WHAT NEEDS TO BE DONE:
With the line that contains "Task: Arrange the" as the final line, return every line from the start of the data below exactly.

======== DATA EXTRACT ========

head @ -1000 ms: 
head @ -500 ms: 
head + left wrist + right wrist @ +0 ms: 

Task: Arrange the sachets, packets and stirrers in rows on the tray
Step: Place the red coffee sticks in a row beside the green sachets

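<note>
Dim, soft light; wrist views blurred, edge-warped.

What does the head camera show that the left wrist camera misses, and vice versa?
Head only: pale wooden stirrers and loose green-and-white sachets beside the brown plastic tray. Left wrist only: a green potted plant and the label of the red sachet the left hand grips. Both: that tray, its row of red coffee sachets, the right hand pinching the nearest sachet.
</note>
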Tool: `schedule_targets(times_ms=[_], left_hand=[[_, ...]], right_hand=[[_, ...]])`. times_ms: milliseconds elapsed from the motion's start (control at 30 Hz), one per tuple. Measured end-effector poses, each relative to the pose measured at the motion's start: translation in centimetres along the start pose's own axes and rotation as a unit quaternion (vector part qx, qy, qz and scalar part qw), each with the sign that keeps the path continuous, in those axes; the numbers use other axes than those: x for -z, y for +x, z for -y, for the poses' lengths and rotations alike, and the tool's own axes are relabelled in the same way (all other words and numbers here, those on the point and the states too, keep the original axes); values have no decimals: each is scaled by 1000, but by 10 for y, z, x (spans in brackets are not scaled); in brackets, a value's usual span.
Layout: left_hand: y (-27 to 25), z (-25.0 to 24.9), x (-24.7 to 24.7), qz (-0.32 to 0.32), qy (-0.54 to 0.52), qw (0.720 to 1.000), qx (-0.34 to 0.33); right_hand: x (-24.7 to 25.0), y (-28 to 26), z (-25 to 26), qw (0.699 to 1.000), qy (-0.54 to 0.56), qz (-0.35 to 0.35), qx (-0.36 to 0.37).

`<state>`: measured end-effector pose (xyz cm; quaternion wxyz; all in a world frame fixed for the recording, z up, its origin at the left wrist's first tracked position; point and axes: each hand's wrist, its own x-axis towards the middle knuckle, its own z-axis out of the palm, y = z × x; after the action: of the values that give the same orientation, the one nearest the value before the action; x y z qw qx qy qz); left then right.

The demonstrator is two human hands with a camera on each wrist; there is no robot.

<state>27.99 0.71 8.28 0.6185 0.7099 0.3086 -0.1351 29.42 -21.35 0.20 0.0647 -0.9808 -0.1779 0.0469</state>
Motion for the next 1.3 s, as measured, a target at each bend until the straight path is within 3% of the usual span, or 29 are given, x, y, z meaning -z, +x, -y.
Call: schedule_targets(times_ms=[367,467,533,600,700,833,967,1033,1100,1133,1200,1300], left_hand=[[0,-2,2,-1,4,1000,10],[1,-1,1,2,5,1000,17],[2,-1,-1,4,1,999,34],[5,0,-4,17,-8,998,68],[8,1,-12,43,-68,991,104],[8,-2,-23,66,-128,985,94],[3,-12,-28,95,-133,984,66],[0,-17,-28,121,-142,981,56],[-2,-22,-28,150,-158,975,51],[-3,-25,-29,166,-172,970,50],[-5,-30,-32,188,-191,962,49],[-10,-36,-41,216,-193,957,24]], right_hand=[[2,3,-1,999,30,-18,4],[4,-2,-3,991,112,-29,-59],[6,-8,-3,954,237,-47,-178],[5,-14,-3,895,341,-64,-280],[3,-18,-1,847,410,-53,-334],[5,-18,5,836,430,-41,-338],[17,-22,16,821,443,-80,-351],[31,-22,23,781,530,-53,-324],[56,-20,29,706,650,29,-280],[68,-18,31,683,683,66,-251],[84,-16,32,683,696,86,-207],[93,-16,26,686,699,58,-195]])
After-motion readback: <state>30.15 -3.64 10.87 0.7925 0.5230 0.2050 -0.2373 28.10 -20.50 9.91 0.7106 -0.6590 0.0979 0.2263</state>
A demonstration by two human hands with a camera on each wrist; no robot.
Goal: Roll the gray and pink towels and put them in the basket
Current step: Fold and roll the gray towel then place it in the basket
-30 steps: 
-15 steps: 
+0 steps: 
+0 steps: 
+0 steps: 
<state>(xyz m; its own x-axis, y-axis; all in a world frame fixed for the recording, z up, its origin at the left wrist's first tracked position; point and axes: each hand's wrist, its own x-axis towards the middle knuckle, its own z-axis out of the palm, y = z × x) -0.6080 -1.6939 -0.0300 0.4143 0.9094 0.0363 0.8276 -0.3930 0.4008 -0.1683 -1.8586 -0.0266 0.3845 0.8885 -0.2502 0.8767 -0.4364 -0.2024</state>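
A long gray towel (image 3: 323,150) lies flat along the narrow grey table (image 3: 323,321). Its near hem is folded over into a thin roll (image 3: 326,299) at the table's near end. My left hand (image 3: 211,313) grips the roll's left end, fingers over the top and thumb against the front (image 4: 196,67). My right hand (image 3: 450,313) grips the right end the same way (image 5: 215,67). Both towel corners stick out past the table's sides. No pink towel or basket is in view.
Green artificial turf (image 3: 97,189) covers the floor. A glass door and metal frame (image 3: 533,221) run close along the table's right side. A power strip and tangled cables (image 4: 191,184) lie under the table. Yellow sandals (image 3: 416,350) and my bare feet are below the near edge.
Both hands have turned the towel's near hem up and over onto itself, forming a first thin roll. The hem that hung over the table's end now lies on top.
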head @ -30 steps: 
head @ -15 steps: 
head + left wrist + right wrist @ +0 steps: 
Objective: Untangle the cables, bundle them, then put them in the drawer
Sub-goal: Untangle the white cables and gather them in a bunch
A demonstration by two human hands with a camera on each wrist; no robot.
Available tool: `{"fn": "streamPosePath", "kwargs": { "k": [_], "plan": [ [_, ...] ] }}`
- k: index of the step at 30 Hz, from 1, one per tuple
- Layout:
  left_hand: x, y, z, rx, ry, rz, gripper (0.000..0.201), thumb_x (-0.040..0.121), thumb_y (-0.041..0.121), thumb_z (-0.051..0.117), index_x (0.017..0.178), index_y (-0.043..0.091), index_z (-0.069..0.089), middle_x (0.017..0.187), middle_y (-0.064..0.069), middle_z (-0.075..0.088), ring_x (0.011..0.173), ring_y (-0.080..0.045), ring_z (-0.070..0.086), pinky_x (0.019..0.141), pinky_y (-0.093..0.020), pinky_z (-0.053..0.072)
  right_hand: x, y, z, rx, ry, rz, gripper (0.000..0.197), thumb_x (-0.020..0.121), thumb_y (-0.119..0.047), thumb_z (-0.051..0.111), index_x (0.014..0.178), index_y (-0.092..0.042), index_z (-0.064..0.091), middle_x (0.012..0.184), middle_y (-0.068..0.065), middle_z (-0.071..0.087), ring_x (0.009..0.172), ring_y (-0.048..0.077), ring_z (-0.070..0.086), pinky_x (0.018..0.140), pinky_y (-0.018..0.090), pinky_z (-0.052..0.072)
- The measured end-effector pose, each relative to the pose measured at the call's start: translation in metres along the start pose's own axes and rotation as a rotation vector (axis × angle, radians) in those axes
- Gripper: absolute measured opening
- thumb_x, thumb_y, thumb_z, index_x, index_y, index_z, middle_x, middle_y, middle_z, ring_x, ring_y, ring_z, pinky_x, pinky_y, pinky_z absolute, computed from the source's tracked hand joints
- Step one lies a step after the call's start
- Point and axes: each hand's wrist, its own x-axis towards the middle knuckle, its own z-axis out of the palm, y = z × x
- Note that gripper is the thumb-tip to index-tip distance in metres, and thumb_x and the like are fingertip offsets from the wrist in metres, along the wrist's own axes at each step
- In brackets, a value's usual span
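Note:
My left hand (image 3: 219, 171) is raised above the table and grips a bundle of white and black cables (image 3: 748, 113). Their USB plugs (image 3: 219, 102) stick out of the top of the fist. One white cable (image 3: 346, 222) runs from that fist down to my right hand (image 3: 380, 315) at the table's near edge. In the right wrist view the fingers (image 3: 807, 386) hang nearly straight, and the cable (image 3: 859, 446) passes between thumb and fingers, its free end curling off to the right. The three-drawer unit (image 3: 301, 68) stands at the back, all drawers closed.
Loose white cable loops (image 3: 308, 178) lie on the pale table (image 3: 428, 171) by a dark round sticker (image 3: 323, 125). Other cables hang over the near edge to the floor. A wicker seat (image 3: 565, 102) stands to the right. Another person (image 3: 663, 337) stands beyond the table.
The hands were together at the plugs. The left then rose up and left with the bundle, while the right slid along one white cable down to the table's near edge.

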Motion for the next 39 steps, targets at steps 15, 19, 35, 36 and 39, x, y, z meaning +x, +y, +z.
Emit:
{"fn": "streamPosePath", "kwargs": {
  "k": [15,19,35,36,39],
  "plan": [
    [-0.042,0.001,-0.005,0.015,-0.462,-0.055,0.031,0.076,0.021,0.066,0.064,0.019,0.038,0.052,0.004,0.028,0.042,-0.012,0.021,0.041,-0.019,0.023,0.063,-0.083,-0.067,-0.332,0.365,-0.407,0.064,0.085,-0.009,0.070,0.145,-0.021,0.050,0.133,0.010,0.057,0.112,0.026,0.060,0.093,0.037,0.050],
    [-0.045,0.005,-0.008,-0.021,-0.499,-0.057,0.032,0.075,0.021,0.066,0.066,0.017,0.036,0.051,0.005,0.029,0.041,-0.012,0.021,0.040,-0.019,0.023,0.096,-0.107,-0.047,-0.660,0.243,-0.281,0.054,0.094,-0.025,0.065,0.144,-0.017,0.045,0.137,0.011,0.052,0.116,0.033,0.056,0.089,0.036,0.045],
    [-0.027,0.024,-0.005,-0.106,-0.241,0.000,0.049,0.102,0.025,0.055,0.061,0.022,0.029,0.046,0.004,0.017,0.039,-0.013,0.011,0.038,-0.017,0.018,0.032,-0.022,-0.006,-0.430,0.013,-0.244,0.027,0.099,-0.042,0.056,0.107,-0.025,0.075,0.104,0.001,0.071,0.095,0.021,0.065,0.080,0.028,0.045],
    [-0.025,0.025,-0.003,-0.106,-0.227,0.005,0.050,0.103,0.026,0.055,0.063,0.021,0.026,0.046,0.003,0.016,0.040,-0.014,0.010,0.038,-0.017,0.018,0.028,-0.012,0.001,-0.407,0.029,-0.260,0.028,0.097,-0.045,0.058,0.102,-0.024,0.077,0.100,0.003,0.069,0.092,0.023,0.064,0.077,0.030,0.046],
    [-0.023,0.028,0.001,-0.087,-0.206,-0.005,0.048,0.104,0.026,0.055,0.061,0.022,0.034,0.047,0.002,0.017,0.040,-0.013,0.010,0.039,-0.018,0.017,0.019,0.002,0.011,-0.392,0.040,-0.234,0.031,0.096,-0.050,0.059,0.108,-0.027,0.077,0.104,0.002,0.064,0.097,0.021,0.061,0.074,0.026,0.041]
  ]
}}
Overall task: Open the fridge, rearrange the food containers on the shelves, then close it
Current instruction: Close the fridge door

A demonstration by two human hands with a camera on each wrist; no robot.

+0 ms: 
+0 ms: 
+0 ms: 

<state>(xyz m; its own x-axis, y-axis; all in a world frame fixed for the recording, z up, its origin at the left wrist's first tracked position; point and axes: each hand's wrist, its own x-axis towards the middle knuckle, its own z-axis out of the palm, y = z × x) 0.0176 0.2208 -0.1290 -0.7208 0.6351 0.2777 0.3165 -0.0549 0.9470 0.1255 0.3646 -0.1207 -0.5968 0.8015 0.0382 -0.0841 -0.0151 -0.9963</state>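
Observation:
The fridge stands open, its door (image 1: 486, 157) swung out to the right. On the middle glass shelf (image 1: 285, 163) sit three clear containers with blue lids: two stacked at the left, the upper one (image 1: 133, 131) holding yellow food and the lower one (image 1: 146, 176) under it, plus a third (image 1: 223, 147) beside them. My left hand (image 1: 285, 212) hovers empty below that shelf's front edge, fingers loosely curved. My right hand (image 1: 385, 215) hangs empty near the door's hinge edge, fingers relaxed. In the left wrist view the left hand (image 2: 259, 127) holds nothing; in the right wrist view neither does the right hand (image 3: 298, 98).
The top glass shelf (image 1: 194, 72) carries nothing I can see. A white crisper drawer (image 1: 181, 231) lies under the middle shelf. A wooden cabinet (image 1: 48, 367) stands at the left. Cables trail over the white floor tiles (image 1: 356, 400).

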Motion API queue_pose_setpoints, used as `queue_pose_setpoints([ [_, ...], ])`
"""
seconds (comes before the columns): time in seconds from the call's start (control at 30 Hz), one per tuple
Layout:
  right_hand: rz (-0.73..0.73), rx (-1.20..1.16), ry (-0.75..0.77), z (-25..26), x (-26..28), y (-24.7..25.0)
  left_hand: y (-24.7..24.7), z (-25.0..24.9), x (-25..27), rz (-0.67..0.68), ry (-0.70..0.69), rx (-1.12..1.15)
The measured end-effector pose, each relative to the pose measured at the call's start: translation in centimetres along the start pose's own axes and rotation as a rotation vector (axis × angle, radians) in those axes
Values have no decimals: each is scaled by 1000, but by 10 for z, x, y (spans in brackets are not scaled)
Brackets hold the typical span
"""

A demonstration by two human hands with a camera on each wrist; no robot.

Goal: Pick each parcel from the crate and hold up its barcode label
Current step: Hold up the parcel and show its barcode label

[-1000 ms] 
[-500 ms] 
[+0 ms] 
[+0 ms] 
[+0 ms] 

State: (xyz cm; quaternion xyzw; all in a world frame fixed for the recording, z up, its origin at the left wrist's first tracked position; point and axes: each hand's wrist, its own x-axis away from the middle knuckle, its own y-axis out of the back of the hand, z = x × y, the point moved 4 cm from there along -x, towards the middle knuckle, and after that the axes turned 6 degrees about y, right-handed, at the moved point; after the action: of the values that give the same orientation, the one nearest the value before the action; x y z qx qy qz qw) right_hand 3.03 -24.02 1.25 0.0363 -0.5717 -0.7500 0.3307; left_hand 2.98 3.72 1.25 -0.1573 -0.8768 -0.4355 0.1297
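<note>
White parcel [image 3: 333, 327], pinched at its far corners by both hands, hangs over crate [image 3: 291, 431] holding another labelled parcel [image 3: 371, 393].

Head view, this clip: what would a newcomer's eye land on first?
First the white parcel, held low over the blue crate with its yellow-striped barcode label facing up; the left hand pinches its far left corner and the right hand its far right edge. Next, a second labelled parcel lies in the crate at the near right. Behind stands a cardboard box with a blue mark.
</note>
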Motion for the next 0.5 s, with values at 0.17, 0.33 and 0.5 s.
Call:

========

ANSWER FOR THE TASK:
head @ -1000 ms: 
head @ -500 ms: 
head + left wrist + right wrist @ +0 ms: 

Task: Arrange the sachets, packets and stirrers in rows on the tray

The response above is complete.